ONE HOT ENCODING AND LABEL ENCODING

4 min readJun 13, 2020

Machines understand numbers, not text. We need to convert each text category to numbers in order for the machine to process them using mathematical equations. Ever wondered how we can do that? What are the different ways?

What is Categorical Data?

Categorical data are variables that contain label values rather than numeric values.

The number of possible values is often limited to a fixed set.

That’s primarily the reason we need to convert categorical columns to numerical columns so that a machine learning algorithm understands it. This process is called categorical encoding.

What is the Problem with Categorical Data?

Some algorithms can work with categorical data directly.

For example, a decision tree can be learned directly from categorical data with no data transform required (this depends on the specific implementation).

Many machine learning algorithms cannot operate on label data directly. They require all input variables and output variables to be numeric.

In general, this is mostly a constraint of the efficient implementation of machine learning algorithms rather than hard limitations on the algorithms themselves.

This means that categorical data must be converted to a numerical form.

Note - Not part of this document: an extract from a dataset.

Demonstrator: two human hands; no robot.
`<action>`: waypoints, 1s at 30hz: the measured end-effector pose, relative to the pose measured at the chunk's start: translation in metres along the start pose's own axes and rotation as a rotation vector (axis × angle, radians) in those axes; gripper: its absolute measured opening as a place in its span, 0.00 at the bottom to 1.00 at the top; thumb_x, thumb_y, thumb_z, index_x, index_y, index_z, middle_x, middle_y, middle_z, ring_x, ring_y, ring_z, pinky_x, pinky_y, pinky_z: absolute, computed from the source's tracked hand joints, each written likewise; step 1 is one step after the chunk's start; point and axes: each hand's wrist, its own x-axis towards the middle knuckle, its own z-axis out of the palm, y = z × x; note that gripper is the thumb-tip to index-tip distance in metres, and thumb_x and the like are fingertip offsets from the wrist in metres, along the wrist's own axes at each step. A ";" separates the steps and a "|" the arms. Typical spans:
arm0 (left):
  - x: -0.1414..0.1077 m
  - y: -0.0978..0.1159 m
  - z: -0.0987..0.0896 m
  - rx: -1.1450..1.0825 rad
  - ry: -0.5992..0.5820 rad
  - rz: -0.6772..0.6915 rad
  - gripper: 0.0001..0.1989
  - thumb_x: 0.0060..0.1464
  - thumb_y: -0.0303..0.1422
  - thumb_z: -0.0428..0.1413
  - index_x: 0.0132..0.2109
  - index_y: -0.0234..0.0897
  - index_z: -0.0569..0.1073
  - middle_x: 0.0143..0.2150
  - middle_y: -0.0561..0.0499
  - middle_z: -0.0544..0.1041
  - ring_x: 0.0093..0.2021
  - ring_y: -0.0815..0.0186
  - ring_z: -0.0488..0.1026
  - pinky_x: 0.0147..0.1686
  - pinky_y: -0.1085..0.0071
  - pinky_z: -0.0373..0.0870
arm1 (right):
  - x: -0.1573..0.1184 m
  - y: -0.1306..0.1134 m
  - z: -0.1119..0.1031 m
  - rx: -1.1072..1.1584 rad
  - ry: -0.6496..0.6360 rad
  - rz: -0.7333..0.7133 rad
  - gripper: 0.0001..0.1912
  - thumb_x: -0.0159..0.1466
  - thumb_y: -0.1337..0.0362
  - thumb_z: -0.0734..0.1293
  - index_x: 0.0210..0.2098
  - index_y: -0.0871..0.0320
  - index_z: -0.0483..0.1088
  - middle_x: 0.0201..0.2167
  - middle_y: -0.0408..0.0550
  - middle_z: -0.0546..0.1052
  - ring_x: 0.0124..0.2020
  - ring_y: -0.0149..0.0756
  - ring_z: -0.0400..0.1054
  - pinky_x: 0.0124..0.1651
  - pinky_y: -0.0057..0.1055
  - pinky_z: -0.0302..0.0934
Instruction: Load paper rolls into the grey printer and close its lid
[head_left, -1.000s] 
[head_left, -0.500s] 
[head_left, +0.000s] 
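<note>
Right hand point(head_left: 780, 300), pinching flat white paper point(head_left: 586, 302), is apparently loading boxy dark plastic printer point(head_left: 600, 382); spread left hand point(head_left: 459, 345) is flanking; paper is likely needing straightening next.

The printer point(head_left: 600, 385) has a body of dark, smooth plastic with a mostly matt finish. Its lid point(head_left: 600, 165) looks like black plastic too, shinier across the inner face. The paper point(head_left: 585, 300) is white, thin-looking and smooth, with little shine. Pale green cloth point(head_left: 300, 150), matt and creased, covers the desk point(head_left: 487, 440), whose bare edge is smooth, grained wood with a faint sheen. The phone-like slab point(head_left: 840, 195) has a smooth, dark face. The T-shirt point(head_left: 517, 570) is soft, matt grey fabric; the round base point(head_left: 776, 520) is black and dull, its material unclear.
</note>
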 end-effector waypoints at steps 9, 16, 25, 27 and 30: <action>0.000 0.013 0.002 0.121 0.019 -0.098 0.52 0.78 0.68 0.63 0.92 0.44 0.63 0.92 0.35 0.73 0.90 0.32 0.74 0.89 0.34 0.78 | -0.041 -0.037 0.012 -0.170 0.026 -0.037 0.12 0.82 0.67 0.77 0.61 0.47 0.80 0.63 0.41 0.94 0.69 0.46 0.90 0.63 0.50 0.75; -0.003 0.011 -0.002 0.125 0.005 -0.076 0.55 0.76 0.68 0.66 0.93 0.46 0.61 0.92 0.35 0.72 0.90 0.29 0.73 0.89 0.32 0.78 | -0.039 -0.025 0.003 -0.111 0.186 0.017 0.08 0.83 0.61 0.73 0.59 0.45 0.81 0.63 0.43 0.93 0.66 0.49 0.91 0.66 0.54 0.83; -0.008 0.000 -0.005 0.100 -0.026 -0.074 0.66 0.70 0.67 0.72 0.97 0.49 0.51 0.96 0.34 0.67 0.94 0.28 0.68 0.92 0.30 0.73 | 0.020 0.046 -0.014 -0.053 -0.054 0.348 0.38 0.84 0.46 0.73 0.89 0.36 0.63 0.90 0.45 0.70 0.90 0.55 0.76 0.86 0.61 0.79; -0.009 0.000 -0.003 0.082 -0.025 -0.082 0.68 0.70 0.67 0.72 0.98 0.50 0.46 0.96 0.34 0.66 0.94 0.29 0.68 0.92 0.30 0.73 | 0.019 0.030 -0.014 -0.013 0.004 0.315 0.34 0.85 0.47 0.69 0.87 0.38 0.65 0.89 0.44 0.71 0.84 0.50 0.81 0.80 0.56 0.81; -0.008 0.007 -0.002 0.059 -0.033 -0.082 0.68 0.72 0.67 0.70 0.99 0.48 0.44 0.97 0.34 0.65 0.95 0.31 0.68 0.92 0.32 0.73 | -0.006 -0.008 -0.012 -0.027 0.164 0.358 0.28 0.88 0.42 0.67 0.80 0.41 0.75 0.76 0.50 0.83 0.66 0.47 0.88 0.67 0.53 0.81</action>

If the categorical variable is an output variable, you may also want to convert predictions by the model back into a categorical form in order to present them or use them in some application.

How to Convert Categorical Data to Numerical Data?

This involves two steps:

Label Encoding
One-Hot Encoding

Label Encoding

Label Encoding is a popular encoding technique for handling categorical variables. In this technique, each label is assigned a unique integer based on alphabetical ordering.

Let’s see how to implement label encoding in Python using the scikit-learn library and also understand the challenges with label encoding.

from sklearn import preprocessing
label_encoder = preprocessing.LabelEncoder()
data[‘column’]=label_encoder.fit_transform(data[‘column’])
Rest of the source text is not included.